On Sat, Jun 11, 2011 at 3:19 AM, Max Rabkin <max.rabkin@gmail.com> wrote:
On Fri, Jun 10, 2011 at 21:05, Alexander Solla <alex.solla@gmail.com> wrote:
> equivalenceClosure :: (Ord a) => Relation a -> Relation a
> equivalenceClosure = fix (\f -> reflexivity . symmetry . transitivity)

If you want to learn about fix, this won't help you, but if you're
just want the best way to calculate equivalence closures of relations,
then it's probably

equivalenceClosure = transitivity . symmetry . reflexivity

assuming those are the transitive, symmetric and reflexive closure
functions. You still need some kind of iteration to get the transitive
closure.
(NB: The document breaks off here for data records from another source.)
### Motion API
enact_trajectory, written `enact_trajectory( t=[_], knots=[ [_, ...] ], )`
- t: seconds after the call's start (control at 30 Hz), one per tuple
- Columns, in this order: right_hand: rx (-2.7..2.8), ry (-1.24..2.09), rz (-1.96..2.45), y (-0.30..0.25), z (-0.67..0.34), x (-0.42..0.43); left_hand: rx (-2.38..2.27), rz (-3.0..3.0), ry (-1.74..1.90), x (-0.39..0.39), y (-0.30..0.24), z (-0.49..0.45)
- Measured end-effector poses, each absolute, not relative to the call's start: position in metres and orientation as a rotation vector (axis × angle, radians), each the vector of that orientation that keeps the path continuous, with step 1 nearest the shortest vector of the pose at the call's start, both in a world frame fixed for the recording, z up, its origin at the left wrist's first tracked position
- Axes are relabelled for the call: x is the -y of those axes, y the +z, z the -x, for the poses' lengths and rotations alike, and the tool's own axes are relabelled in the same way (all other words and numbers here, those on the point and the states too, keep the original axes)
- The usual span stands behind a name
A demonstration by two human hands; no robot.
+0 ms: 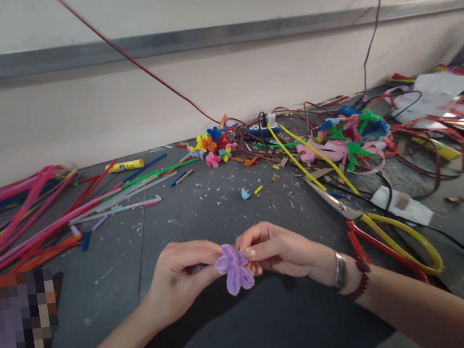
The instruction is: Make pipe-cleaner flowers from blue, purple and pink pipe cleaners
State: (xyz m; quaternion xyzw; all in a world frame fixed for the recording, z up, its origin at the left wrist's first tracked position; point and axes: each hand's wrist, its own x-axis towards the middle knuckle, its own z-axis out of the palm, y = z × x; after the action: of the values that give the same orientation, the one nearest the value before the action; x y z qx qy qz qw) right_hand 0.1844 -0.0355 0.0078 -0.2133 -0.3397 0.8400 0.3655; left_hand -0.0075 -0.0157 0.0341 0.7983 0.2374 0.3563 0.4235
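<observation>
A small purple pipe-cleaner flower [235, 268] is held between both hands just above the dark grey table [203, 212]. My left hand [180, 279] pinches it from the left, fingers curled. From the right, my right hand [279, 249] pinches its upper petal with thumb and fingertips. A metal bangle and a dark red bead bracelet sit on the right wrist.
Long pink, red and orange pipe cleaners [18, 221] lie at the left. A bunch of finished coloured flowers [213, 145] sits at the back centre. Large scissors with yellow and red handles [388, 238] lie to the right, beside tangled wires and pink and green pieces [348, 143].
</observation>
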Motion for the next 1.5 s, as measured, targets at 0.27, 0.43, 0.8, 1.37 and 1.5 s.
enact_trajectory(
  t=[0.27,0.43,0.8,1.37,1.5],
  knots=[
    [1.015,1.941,0.634,0.012,-0.185,0.035,-0.663,-1.812,0.907,0.014,0.028,0.007],
    [1.118,1.688,0.658,0.014,-0.183,0.034,-0.634,-1.64,0.732,0.015,0.032,0.007],
    [1.12,1.791,0.709,0.024,-0.183,0.034,-0.614,-1.654,0.717,0.011,0.027,0.008],
    [1.172,1.671,0.842,0.021,-0.184,0.036,-0.771,-1.944,0.777,0.008,0.03,0.008],
    [1.156,1.711,0.821,0.021,-0.185,0.033,-0.747,-1.911,0.806,0.007,0.035,0.009]
  ],
)
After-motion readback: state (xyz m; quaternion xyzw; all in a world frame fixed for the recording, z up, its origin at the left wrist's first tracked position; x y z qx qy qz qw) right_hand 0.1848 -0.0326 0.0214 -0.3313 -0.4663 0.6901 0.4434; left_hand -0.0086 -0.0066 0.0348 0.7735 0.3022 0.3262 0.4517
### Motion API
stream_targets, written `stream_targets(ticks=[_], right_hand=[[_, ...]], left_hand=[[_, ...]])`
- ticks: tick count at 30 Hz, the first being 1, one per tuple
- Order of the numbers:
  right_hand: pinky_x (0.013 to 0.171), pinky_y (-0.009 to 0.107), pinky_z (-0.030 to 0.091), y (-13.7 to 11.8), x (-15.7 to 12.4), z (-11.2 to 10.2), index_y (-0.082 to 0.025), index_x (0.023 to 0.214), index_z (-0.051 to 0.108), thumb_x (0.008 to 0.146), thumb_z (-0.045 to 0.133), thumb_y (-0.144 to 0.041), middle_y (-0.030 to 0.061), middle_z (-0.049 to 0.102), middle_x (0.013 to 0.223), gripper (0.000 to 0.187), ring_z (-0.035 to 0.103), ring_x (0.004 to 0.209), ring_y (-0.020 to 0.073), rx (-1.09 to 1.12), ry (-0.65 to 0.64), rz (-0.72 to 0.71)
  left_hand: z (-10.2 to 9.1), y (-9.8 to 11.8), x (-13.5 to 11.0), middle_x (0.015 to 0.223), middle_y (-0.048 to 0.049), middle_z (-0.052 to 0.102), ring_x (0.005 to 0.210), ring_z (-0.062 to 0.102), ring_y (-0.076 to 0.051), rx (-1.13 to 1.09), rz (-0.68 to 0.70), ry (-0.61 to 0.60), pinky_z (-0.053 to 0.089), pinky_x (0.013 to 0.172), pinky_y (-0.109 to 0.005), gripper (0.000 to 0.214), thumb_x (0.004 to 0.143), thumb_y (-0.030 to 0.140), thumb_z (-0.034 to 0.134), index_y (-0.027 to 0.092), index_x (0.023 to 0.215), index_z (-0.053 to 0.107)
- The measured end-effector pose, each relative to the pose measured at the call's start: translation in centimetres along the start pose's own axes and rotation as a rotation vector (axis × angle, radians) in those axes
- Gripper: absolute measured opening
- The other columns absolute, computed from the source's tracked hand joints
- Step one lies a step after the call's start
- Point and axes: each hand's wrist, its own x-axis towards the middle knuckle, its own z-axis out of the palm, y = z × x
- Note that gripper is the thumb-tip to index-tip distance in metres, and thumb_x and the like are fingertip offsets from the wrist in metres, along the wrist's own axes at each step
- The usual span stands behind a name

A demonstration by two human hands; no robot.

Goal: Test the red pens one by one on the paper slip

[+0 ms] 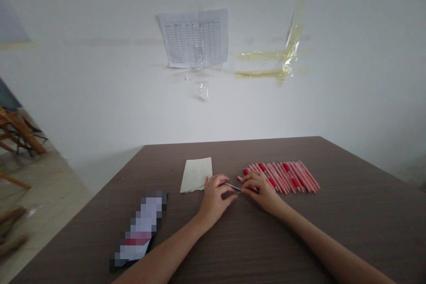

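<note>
A thin grey rod [233, 186], which looks like a pen refill, spans the gap between my two hands above the table. My right hand [264, 193] is closed around its right end with thumb and fingers. My left hand [214, 202] has its curled fingers at the rod's other end. Its thumb and index fingertips come together at a tiny piece too small to name. Just beyond my right hand lies a row of pink and red pens [288, 177], side by side. A short pink pen part [239, 178] shows beside my right fingertips.
A cream paper sheet [196, 175] with a torn lower edge lies beyond my left hand. A dark-edged object with a blurred-out surface [141, 228] rests left of my left forearm. The brown table [233, 253] meets a wall bearing a taped printed chart [196, 37].
</note>
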Motion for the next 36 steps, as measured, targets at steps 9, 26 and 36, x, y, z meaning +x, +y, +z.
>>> stream_targets(ticks=[9,26,36], right_hand=[[0.093,0.043,0.043,-0.3,0.0,0.3,-0.023,0.080,0.069,0.085,0.065,-0.029,0.0057,0.066,0.097,0.008,0.056,0.103,0.0227,-0.006,0.010,-0.029],[0.098,0.045,0.040,-0.1,-0.1,0.6,-0.023,0.083,0.069,0.084,0.067,-0.026,0.0058,0.066,0.098,0.004,0.053,0.107,0.0235,0.011,-0.029,-0.052],[0.097,0.044,0.039,-0.1,0.0,-0.6,-0.024,0.088,0.069,0.087,0.063,-0.025,0.0062,0.065,0.100,0.007,0.050,0.108,0.0241,-0.118,-0.070,-0.042]], left_hand=[[-0.2,0.0,0.0,0.109,-0.0044,0.064,0.108,0.056,-0.023,-0.021,0.025,-0.005,0.037,0.101,-0.050,0.006,0.072,0.024,0.076,0.026,0.077,0.073],[0.2,-0.3,0.0,0.110,-0.0042,0.063,0.108,0.057,-0.023,-0.048,0.006,0.014,0.036,0.103,-0.051,0.007,0.073,0.019,0.073,0.025,0.076,0.071],[0.0,-0.2,0.1,0.109,-0.0044,0.062,0.105,0.059,-0.022,-0.056,-0.031,0.044,0.038,0.100,-0.048,0.006,0.074,0.018,0.071,0.024,0.076,0.070]])
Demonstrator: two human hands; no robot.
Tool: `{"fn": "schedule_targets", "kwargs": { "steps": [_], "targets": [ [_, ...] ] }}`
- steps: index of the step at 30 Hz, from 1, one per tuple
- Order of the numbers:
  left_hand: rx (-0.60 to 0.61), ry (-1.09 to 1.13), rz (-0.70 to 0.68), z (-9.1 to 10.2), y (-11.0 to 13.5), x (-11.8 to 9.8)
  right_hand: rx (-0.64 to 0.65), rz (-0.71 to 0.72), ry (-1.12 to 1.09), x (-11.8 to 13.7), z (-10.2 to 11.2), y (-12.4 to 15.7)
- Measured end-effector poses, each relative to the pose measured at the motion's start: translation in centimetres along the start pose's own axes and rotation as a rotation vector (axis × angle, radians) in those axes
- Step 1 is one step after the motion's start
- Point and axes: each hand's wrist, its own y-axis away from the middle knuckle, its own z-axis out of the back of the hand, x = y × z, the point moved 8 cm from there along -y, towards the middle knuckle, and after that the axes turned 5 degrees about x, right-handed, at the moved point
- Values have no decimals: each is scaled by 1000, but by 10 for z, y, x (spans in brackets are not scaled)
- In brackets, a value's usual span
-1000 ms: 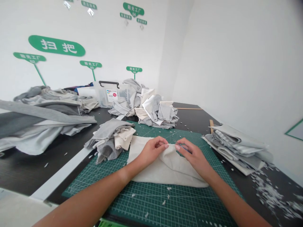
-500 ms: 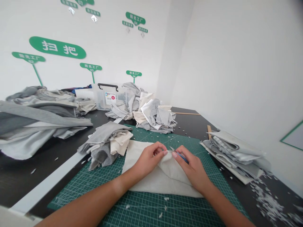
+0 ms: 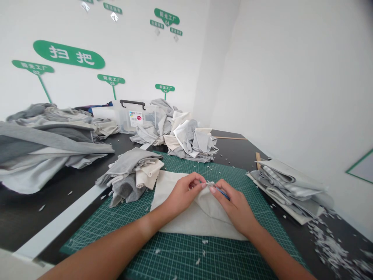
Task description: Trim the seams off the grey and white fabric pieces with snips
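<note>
A cream-white cloth (image 3: 192, 223) lies spread on the green cutting mat (image 3: 96, 227), one edge lifted off it. My left hand (image 3: 185, 194) pinches that raised edge between thumb and fingertips. Close beside it, my right hand (image 3: 234, 200) grips small blue-handled thread snips (image 3: 223, 193), and their metal tip meets the cloth at my left fingertips. A small pale scrap shows by the tip. The snips' handles are mostly hidden in my right hand. To the left, a pile of grey and cream cloth pieces (image 3: 132, 171) overlaps the mat.
Folded cloths (image 3: 288, 190) are stacked on the right, near many loose scraps (image 3: 332, 245). Behind the mat stand a heap of cloths (image 3: 189, 136) and a clear plastic box (image 3: 125, 118). A large grey fabric pile (image 3: 49, 147) covers the left of the dark table (image 3: 26, 210).
The snips' tip has moved in from pointing up beside the edge to the cloth at my left fingertips. A pale scrap now shows there. The view has tilted slightly.
</note>
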Motion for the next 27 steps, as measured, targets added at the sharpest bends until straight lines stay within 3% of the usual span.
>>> {"fn": "schedule_targets", "kwargs": {
  "steps": [27],
  "targets": [
    [65, 117, 107, -8, -1, 17, 60, 21, -5, 6, -10, 1]
  ]
}}
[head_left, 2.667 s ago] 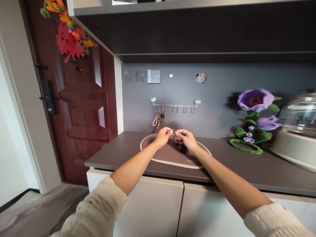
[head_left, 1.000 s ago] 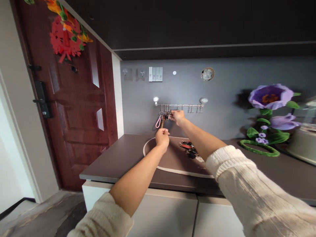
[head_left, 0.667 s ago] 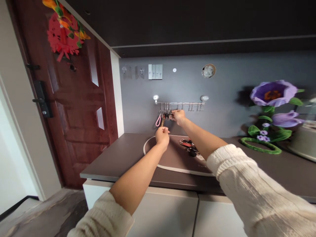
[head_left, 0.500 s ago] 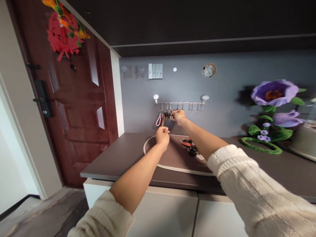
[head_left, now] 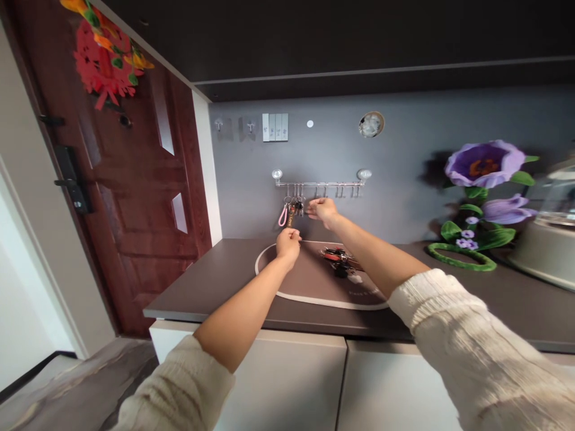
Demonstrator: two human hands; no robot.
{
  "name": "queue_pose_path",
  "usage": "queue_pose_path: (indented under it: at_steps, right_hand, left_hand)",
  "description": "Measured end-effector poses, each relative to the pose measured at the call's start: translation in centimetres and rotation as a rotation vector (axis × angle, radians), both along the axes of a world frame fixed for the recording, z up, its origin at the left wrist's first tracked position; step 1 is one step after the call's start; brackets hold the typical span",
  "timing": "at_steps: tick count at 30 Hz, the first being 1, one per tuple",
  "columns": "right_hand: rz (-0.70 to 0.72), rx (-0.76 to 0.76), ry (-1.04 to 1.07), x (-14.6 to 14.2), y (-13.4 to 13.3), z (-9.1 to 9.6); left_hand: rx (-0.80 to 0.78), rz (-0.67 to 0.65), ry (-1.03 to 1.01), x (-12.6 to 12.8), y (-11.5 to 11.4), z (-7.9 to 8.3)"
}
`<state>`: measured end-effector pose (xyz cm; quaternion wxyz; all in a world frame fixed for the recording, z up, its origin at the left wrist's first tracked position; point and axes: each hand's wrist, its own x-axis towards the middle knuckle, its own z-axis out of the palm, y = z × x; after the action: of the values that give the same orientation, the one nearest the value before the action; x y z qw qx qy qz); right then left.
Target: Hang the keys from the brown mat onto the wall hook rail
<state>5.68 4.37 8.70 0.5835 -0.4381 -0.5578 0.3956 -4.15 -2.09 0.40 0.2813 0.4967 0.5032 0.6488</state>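
A clear hook rail [head_left: 321, 184] is fixed to the grey wall. From its left hooks hang several bunches of keys [head_left: 298, 207], a pink loop strap [head_left: 283, 215] and a dark strap with gold lettering [head_left: 291, 216]. Just below them is my left hand [head_left: 288, 245], its fingers closed in a pinch. The lettered strap's lower end meets that hand, but what the fingers hold is hidden. My right hand [head_left: 322, 211] is just right of the hanging keys, fingers stretched out and apart, with nothing visible in it. More keys [head_left: 339, 261] lie in a pile on a brown mat [head_left: 296, 281].
Purple fabric flowers [head_left: 485, 164] with a green ring base stand right on the dark countertop [head_left: 202, 278], beside a pale container with a clear cover [head_left: 539, 248]. A dark shelf [head_left: 359, 42] overhangs above. A red-brown door [head_left: 135, 197] is at left.
My right hand has let go of the hanging keys and drawn slightly away, its fingers opening. My left hand stays closed below the straps. The view has shifted slightly.
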Motion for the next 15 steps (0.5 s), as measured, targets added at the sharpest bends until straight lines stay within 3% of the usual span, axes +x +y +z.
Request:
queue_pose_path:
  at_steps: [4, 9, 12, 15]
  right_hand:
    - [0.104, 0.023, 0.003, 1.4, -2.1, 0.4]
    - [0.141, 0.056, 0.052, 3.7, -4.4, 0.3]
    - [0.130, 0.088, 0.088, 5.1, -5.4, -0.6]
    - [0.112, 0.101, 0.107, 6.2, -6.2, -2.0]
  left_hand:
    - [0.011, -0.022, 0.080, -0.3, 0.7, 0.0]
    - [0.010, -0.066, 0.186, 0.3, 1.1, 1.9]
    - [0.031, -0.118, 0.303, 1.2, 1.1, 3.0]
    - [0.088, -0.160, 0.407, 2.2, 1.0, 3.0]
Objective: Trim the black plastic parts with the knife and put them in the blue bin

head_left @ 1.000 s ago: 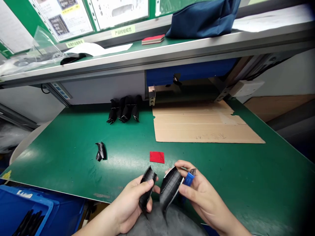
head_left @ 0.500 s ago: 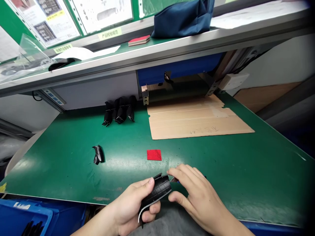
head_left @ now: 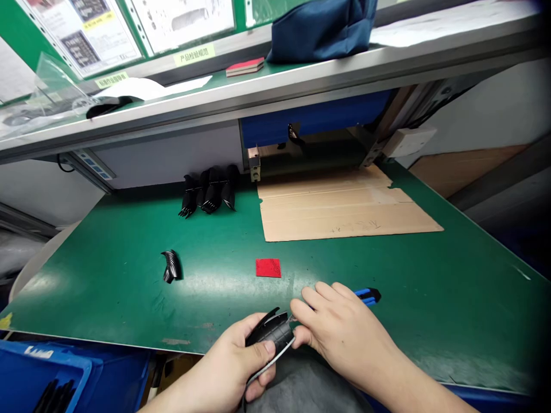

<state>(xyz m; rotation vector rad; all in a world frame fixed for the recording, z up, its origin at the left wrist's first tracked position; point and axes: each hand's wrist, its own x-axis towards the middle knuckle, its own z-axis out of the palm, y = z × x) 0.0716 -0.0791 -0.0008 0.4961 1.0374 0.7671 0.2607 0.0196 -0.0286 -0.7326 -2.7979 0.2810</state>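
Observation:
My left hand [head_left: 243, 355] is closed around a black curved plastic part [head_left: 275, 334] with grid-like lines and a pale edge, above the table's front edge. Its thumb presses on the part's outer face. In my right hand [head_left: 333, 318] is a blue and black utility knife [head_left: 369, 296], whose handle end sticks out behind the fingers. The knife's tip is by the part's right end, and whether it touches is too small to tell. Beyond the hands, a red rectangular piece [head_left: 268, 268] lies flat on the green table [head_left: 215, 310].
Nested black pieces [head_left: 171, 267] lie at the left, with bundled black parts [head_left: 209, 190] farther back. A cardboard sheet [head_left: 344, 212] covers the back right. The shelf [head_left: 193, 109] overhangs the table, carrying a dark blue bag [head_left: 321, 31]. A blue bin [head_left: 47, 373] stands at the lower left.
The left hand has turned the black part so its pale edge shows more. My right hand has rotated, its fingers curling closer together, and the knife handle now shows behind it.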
The algorithm I know of for that is Warshall's Algorithm,
which is O(N^3) (possibly with a log N factor for pure data
structures).

Cool, thanks for the suggestion.  I was iterating all of them, since an iteration of "transitive" introduces new pairs to the relation (which are not guaranteed to have symmetric "complements" in my implementation).  I suppose I can get away with not iterating "reflexive", for something like an O(n) speed up for each iteration.

This is a summary of the code.  I haven't done order analysis on it.  Relation is a newtype over a Set of pairs:

-- | Iterate 'transitivity' to compute the transitive closure for a relation.
transitivity :: (Ord a) => Relation a -> Relation a
transitivity (Relation set) = Relation $ (Set.fold _joinOn set) (set)

-- | Compute the reflexive closure for a relation.  In other words, take a set
--   containing @(a,b)@, @(c,d)@, ... into one containing the originals and
--   @(b,a)@, @(d,c)@, and so on.
reflexivity :: (Ord a) => Relation a -> Relation a
reflexivity (Relation set) = Relation $ Set.unions [ set
                                                   , (Set.map (\(x,_) -> (x,x)) set)
                                                   , (Set.map (\(_,y) -> (y,y)) set)
                                                   ]

-- | Compute the symmetric closure for a relation.
symmetry :: (Ord a) => Relation a -> Relation a
symmetry (Relation set) = Relation $ Set.union set (Set.map _symmetry set) 

_symmetry :: (a, a) -> (a, a)
_symmetry (a, b) = (b, a)


_joinOn :: (Ord a) => (a,a) -> Set (a,a) -> Set (a,a)
_joinOn (a,b) set =
    let fst' = Set.filter ((b ==) . fst)  $ set
        snd' = Set.filter ((a ==) . snd)  $ set
     in Set.unions [ set
                   , Set.map (\(x,y) -> (a,y)) fst'
                   , Set.map (\(x,y) -> (x,b)) snd'
                   ]